We were supposed to have handled this for her, but Mammaw couldn't let us amateurs desecrate this Mother's Day meal, so she kept checking in on my stirring. As she did, I realized that I hadn't spent much time with her in the kitchen unless it was in line for the grub she's cooked. I hadn't watched her.
It was fascinating to me. Just the little bit she did, the subtle touches.
There were four pots on the stove. Two full of the rice we made, one where tea was brewing for the three gallon dispenser that'd fill the family, and another with ground beef in a curry gravy. This is the heart and soul of our family dinners: curry and rice. I grew up thinking everyone ate it, like the other foods we enjoyed: pot roast, mac n cheese, mashed potatoes. Didn't realize that this dish, like my mom and Mammaw's lives before me, were different than most. It, like their histories, were rooted in Africa, which itself was marked by other cultures. Namely India by way of Great Britain.
"The one thing you're doing that you don't want to do is keep stirring the rice," she said to me. She took a small clump and tasted it. "It's done."
And we left it be, putting the lid back on. The curry was still a little soupy but burning on the bottom because I wasn't stirring it. And I had it on high. Mammaw bumped me out of the way, grabbing the controls and adjusting everything calmly but quickly, telling me how to be of real help. My little world shifted in the ten seconds she took charge. I felt like I'd just watched an astronaut radio back to ground control, turning knobs on that multi-million dollar panel, displaying the poise of someone who trained endlessly to keep cool under pressure.
She still surprises me, which says a lot because she set the standard for surprise so high.
Their house was (and still is) adorned with the knick-knacks of world travel, especially the sort of things that a little kid's imagination runs wild with: the skins of exotic animals, spears, drums, masks, totems, and a mounted water buffalo head.
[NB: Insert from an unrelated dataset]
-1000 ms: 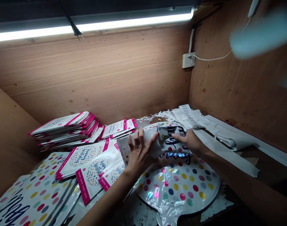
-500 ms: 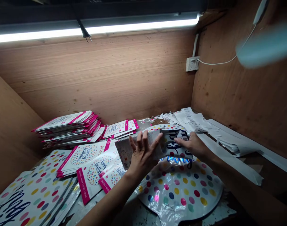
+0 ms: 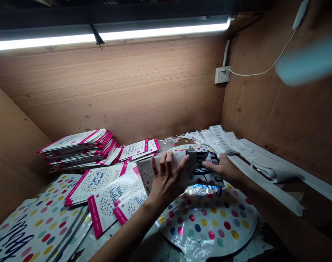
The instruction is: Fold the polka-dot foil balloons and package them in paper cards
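My left hand (image 3: 166, 176) lies over a printed paper packet (image 3: 145, 171), its grey text side facing up, fingers spread across it and the thumb near its right edge. My right hand (image 3: 224, 169) pinches the right end of a folded foil balloon (image 3: 205, 176) with dark lettering and coloured dots. The balloon's left end meets the packet's right edge; whether it is inside, I cannot tell. Beneath both hands a flat, round dotted balloon (image 3: 212, 222) lies on the table, its neck towards me.
A tall stack of pink-edged packets (image 3: 78, 149) stands at the back left, with more "happy birthday" packets (image 3: 110, 200) in front. Flat dotted balloons (image 3: 46, 222) lie at the left front. Paper strips (image 3: 264, 169) cover the right side. A wall socket (image 3: 222, 74) sits in the corner.
The packet's left end has shifted slightly to the right and tilted a little. Both hands keep nearly the same place and hold.
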A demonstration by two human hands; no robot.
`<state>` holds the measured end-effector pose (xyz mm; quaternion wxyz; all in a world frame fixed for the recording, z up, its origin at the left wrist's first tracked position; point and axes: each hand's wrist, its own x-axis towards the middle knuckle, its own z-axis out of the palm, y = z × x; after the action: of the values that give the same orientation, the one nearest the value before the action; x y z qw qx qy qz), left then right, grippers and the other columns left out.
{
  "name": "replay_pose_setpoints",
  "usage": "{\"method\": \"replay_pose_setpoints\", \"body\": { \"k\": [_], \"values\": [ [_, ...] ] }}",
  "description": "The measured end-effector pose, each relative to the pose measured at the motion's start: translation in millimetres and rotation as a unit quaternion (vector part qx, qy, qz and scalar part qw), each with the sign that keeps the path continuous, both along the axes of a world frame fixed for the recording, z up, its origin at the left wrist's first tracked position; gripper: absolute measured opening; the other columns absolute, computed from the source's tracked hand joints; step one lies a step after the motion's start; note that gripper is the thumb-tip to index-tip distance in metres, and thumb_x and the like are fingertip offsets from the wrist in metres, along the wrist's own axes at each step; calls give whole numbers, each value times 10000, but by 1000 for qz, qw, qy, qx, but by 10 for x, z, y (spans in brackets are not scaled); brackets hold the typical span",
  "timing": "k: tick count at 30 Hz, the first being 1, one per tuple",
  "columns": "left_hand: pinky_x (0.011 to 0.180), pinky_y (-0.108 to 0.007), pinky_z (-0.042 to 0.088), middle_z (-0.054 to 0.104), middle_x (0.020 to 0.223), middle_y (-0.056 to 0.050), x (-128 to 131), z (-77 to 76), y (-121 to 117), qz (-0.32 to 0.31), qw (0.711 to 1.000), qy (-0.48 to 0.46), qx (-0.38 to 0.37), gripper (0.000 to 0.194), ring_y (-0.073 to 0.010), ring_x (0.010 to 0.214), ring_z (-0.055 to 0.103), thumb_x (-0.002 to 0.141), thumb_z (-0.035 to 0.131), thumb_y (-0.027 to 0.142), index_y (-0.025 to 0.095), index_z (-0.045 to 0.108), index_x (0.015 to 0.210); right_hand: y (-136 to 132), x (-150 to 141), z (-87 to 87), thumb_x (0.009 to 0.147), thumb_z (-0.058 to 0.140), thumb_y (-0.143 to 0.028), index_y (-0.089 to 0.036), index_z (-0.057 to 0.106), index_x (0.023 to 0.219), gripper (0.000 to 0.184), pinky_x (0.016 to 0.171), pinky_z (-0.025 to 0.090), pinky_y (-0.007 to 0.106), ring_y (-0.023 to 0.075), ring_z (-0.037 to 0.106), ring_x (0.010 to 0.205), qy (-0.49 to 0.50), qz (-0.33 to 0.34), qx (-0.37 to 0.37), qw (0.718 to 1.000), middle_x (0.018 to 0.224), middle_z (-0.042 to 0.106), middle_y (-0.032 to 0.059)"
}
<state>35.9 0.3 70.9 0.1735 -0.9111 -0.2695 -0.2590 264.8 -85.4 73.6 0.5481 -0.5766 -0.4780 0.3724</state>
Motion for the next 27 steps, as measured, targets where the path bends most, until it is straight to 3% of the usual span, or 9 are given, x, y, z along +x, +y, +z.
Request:
{"method": "replay_pose_setpoints", "body": {
  "k": [7, 11, 18, 22, 25, 27],
  "values": [
    [1166, -660, -48, 289, 1542, -143, -12, 48, -9, 1, 1000, 9, -4, 975, -420, 1463, 199, 750, 781, 424, 416, 244, 1563, -10, 121, -42, 733, 790, -428, -154, 698, 758, 290, 529, 479, 283, 199, 618, 595, -37, 13, -6, 999, 654, 692, 29],
    [1166, -664, -34, 282, 1550, -161, 10, -12, -93, -41, 998, 45, -8, 1093, -426, 1464, 200, 677, 824, 534, 410, 210, 1572, 5, -43, -126, 772, 762, -422, -155, 662, 728, 289, 490, 410, 237, 144, 543, 554, -71, 27, -14, 997, 611, 627, -10],
    [1174, -611, 33, 255, 1573, -208, 22, -37, -71, -12, 999, 34, -23, 1134, -426, 1464, 197, 667, 784, 641, 302, 218, 1590, 25, -70, -77, 783, 750, -492, -135, 713, 906, 379, 679, 523, 292, 177, 645, 708, 89, 100, -37, 990, 796, 707, 39],
    [1161, -577, 97, 263, 1569, -226, 42, -54, -75, -16, 999, 36, -14, 1117, -425, 1459, 204, 694, 760, 629, 265, 209, 1594, 52, -137, -97, 847, 665, -412, -150, 710, 781, 274, 612, 480, 255, 142, 584, 624, 3, 87, 3, 996, 687, 648, 6],
    [1152, -563, 131, 284, 1561, -226, 66, -107, -127, -36, 998, 44, 1, 1008, -425, 1446, 243, 762, 725, 533, 263, 220, 1592, 66, -299, -152, 867, 605, -303, -161, 681, 733, 210, 510, 382, 220, 110, 485, 558, -67, 137, 23, 988, 630, 576, -21],
    [1151, -559, 138, 294, 1557, -230, 78, -138, -160, -40, 998, 37, 14, 988, -428, 1437, 264, 766, 727, 495, 259, 234, 1589, 55, -348, -158, 882, 589, -308, -156, 681, 760, 215, 494, 366, 219, 104, 460, 546, -64, 178, 17, 982, 631, 560, -23]
  ]
}}
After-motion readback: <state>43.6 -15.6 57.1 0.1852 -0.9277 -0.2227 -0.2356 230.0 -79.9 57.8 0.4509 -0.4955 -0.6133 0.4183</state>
And they came with stories of native head-hunters, of close-encounters with rhinos and buffaloes (like the one on the wall), of pistol packing and elephant guns, and giant snakes.
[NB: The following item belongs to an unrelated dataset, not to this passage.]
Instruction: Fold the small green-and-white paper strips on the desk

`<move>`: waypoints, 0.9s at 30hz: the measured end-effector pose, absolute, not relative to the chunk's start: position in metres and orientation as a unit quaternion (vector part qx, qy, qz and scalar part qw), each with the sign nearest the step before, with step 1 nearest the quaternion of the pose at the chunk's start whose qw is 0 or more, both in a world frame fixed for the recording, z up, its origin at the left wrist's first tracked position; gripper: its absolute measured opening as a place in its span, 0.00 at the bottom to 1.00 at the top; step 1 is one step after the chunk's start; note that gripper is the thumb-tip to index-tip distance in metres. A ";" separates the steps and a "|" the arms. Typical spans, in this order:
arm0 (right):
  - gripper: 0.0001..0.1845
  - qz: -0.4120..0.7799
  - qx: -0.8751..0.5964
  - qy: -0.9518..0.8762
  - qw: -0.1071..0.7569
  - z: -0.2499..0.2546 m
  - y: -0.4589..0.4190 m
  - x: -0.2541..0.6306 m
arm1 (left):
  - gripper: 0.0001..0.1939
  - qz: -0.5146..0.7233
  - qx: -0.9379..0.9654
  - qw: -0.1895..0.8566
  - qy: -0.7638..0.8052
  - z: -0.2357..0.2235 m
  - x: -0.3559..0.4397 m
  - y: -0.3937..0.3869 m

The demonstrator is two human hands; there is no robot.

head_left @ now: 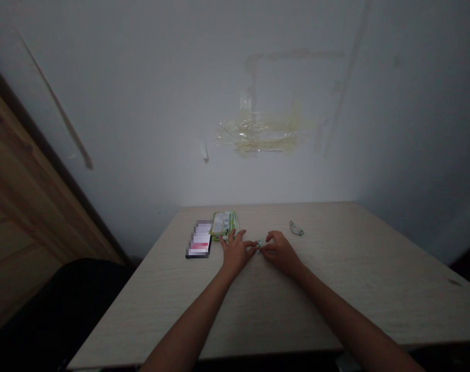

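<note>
My left hand (237,251) and right hand (281,253) rest on the pale worktop (347,279), both pinching a small green-and-white scrap (259,246) between them, a green packet (224,226) just beyond my left hand, a pixelated phone (199,239) beside it, a green strip (297,228) farther right, old tape residue (263,132) on the wall beyond

One left hand (237,253) and one right hand (281,253) were counted. One small green piece (259,246) was counted between them, and one more small green scrap (297,228) was counted apart from it. One phone (199,239) and one green packet (224,225) were also counted. One table (335,248), one patch of tape (261,134) and one wooden door (21,196) were counted as well.
</note>
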State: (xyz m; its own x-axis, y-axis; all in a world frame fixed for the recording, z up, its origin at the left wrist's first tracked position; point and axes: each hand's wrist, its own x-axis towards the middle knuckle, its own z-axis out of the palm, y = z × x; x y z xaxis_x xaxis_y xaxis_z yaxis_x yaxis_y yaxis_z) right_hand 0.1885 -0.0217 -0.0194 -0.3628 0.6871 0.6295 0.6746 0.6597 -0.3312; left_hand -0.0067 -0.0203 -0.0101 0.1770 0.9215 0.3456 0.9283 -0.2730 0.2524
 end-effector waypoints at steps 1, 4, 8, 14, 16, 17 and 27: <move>0.09 0.010 -0.414 -0.826 0.383 -0.020 -0.022 0.189 | 0.12 -0.219 -0.767 0.007 -0.603 -0.011 -0.007 -0.020; 0.09 0.014 -0.417 -0.829 0.372 -0.021 -0.021 0.189 | 0.12 -0.214 -0.768 0.003 -0.604 -0.012 -0.007 -0.019; 0.09 0.015 -0.418 -0.836 0.355 -0.023 -0.021 0.189 | 0.12 -0.205 -0.766 -0.001 -0.609 -0.009 -0.006 -0.019; 0.09 0.044 -0.404 -0.831 0.381 -0.023 -0.021 0.191 | 0.12 -0.210 -0.765 -0.006 -0.609 -0.005 -0.006 -0.021; 0.09 0.061 -0.397 -0.829 0.388 -0.023 -0.021 0.192 | 0.12 -0.210 -0.764 -0.007 -0.610 -0.004 -0.006 -0.021; 0.09 0.067 -0.394 -0.830 0.389 -0.022 -0.022 0.192 | 0.12 -0.208 -0.764 -0.007 -0.611 -0.004 -0.006 -0.021; 0.09 0.038 -0.379 -0.853 0.357 -0.017 -0.024 0.190 | 0.12 -0.194 -0.763 -0.007 -0.617 -0.002 -0.005 -0.023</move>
State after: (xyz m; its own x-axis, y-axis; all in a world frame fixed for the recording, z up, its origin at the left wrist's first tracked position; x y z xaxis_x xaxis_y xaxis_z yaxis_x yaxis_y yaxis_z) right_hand 0.1896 -0.0241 -0.0165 -0.4590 0.6732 0.5798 0.6189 0.7105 -0.3350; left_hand -0.0048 -0.0226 -0.0022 0.1633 0.9437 0.2876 0.9384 -0.2386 0.2501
One of my favorite pictures in this whole world is of my Mammaw holding a rifle, standing resolutely with my mother as a little girl hidden behind her skirt. At their feet, a 15-foot snake missing its head.
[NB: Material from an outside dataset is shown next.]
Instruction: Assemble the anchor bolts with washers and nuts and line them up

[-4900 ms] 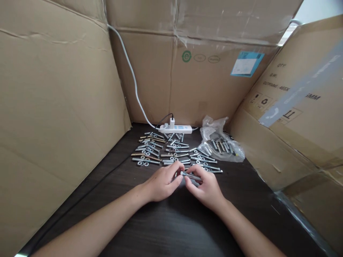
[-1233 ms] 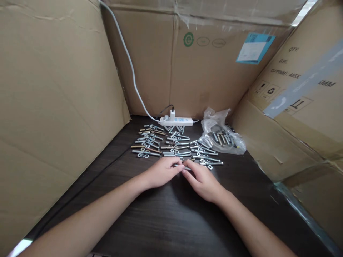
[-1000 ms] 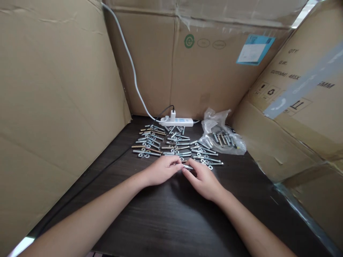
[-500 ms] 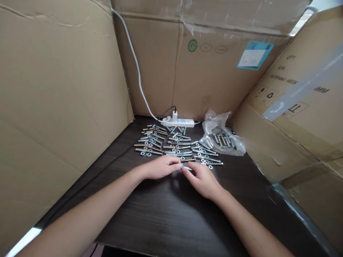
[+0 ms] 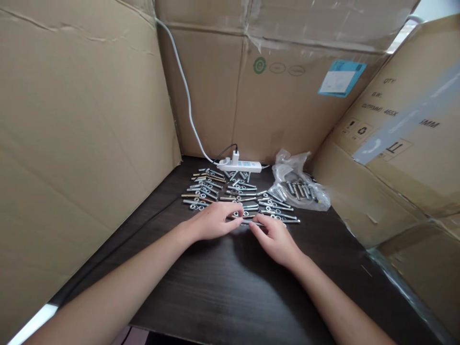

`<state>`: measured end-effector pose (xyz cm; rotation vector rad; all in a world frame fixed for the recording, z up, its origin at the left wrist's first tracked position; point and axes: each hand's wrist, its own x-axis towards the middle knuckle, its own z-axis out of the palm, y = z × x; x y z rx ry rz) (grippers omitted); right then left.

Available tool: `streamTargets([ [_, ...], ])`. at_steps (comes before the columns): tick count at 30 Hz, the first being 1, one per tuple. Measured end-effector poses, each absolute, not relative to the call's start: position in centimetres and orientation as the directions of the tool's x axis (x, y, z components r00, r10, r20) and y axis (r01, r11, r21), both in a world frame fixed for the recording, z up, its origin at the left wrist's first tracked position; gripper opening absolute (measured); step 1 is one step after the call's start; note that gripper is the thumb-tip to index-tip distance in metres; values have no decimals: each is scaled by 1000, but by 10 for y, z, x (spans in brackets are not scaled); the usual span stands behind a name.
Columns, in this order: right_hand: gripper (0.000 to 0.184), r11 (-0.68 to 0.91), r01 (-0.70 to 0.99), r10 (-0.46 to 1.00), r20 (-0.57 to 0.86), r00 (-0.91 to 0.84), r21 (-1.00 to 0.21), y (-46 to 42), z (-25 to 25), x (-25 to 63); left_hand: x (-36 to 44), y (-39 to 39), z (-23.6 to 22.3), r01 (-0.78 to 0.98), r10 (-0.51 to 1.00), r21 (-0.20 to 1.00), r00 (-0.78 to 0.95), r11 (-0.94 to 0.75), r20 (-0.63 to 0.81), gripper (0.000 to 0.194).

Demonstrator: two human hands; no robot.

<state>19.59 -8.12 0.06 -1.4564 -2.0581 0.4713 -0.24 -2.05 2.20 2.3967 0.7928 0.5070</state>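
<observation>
A silver bolt [image 5: 246,222] lies level between my two hands, at the near edge of rows of metal hardware. My right hand [image 5: 275,239] has its thumb and index finger at the bolt's right part, pinching it. My left hand [image 5: 215,221] is at the bolt's left end, thumb and index finger apart. Its other fingers are curled out of sight. Just beyond the hands lie several bolts, sleeves and loose washers, such as a long bolt [image 5: 196,202] at the left and another bolt [image 5: 278,214] at the right.
A clear plastic bag [image 5: 318,203] with metal sleeves lies at the back right. Behind the rows, a white power strip [image 5: 247,166] carries a plug and cables. Cardboard walls [image 5: 208,96] enclose the dark table [image 5: 215,292] on three sides. A black cable [image 5: 132,227] runs along the left.
My left thumb and index finger have parted from their pinch near the bolt. The bolt now lies more level, close to the rows. My right hand has stayed nearly in place.
</observation>
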Motion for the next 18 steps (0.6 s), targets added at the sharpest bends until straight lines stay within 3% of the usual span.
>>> streamTargets([
  [3, 22, 377, 711, 926, 261, -272, -594, -82, 0, 194, 0, -30, 29, 384, 560, 505, 787, -773, 260, 13],
  [7, 20, 407, 658, 913, 293, -284, -634, -84, 0, 194, 3, -39, 34, 381, 503, 399, 823, -834, 266, 14],
  [18, 20, 428, 634, 904, 311, -293, -645, -82, -3, 194, 5, -39, 32, 446, 511, 279, 828, -850, 232, 11],
])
The same woman that fed me chunks of honey and granola, calling them Scooby Snacks, who let me and my buddy Frank dig a swimming pool in her backyard, who tucked sheets on the couch so I could take a nap (but who would get mad if I put my shoes on the same couch), had also blown the head off of a monster snake.
Because my granddad, Pop, was in Africa for months at a time, we hardly saw him. He was something of an irregular curiosity for me. And we really only saw my paternal grandparents at the holidays and birthdays. So Mammaw was the super-grandparent, caring and compassionate, but also a bit of a bad ass.
And on Sunday, a Mother's Day, she made something that seemed so simple--stirring food--into an artform. I was humbled. The food had always been artful, but now I'm aware that the process is its own event.
On the way to her house, Heather's visiting friend, Beth, ran through the names and relations of my immediate family and asked "Is there anyone else?" Dozens.
"Yeah, but don't sweat it."
As I told her later, I was eight or nine before I had it figured out. There are routinely between 15-25 people at a family dinner.
Looking around the room at my siblings, aunts and uncles and cousins, and the little kids running around, I realized something else: this didn't exist before Mammaw. Not just in a biological sense, but I'd taken the closeness of my family for granted like I had taken the curry and rice for granted. (Everyone's this close, right?) Futher, this semi-regular gathering from points across the state wasn't a tradition she'd passed down to us. It was something she'd invented.
She's the center of our family. Our sun. We revolve around her. And her cooking. It's something she did so artfully that we followed her force of personality without struggle or resistance. Mammaw did something that is, in truth, really hard and made it look easy... more than easy: natural.